(Input for this task begins)

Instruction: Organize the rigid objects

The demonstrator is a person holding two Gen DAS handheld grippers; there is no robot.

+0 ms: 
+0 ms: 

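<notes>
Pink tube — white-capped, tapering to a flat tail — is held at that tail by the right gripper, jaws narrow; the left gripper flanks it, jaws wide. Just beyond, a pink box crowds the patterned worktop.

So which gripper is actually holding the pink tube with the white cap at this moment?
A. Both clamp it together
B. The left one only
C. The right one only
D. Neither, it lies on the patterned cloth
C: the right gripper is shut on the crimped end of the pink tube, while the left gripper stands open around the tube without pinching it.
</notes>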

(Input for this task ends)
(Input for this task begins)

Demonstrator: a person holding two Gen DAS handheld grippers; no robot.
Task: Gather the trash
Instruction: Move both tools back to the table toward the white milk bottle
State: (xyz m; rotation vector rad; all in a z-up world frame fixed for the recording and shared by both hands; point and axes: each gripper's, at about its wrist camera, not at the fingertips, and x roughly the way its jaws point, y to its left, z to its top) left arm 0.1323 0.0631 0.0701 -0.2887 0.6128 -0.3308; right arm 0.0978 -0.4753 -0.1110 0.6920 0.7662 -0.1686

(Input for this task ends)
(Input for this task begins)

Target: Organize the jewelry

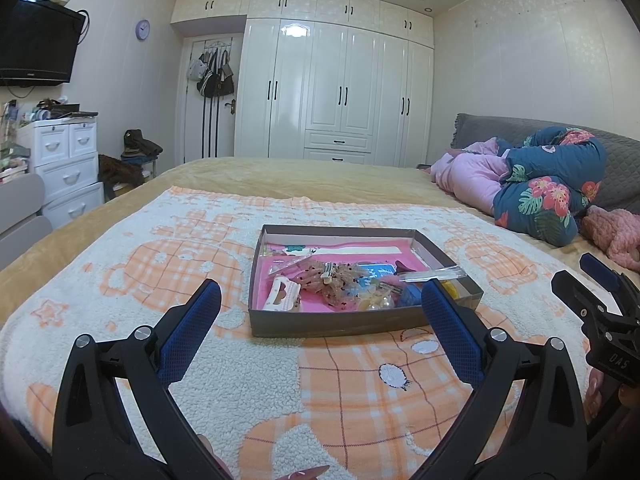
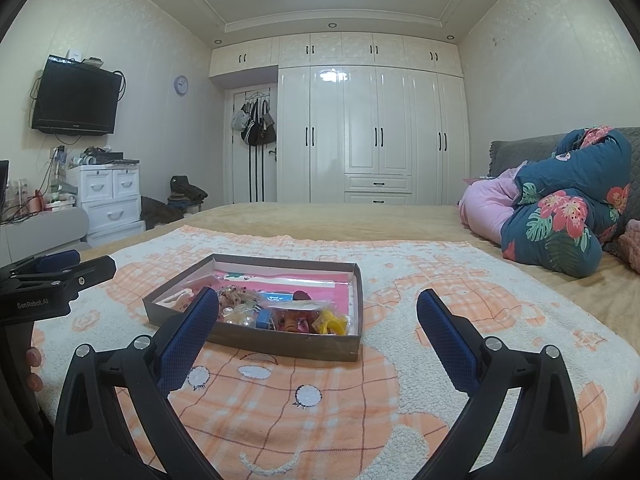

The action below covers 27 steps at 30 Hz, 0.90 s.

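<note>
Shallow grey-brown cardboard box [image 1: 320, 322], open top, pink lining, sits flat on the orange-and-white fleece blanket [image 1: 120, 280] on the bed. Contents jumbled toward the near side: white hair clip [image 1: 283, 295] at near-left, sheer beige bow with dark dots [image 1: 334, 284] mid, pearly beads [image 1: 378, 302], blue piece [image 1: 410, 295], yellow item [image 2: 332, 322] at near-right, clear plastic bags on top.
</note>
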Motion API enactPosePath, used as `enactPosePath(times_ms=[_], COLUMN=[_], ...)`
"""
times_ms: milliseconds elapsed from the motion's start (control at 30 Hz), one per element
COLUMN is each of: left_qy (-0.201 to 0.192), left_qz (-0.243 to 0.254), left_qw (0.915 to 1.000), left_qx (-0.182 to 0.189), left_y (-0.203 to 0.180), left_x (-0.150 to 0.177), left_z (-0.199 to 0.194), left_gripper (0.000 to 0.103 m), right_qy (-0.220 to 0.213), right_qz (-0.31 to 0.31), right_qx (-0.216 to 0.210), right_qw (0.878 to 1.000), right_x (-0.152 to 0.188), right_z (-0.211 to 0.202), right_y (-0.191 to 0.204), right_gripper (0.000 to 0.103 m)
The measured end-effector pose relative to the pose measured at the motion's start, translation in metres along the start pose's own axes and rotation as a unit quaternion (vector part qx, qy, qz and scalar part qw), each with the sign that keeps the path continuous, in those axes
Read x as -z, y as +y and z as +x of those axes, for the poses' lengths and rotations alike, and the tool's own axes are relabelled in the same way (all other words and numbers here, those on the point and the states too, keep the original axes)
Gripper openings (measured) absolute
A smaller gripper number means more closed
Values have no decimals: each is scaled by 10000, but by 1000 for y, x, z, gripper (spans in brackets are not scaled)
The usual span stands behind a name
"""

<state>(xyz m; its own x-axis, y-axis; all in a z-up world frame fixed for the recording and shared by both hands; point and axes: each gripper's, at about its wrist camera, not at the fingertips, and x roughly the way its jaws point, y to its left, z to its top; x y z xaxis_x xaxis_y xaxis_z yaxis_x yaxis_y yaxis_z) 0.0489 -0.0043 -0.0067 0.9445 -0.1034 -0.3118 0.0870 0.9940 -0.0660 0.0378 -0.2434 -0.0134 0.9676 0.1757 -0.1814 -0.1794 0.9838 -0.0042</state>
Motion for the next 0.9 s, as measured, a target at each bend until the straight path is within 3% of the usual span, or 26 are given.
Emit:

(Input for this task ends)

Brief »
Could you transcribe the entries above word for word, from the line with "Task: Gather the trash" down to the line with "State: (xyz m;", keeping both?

Task solution »
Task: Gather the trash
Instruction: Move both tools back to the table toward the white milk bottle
State: (xyz m; rotation vector rad; all in a z-up world frame fixed for the recording and shared by both hands; point and axes: each gripper's, at about its wrist camera, not at the fingertips, and x roughly the way its jaws point, y to its left, z to its top) left arm 0.1323 0.0631 0.0701 -0.2887 0.6128 -0.3308; right arm 0.0978 -0.4753 -0.1110 0.6920 0.7662 -0.1686

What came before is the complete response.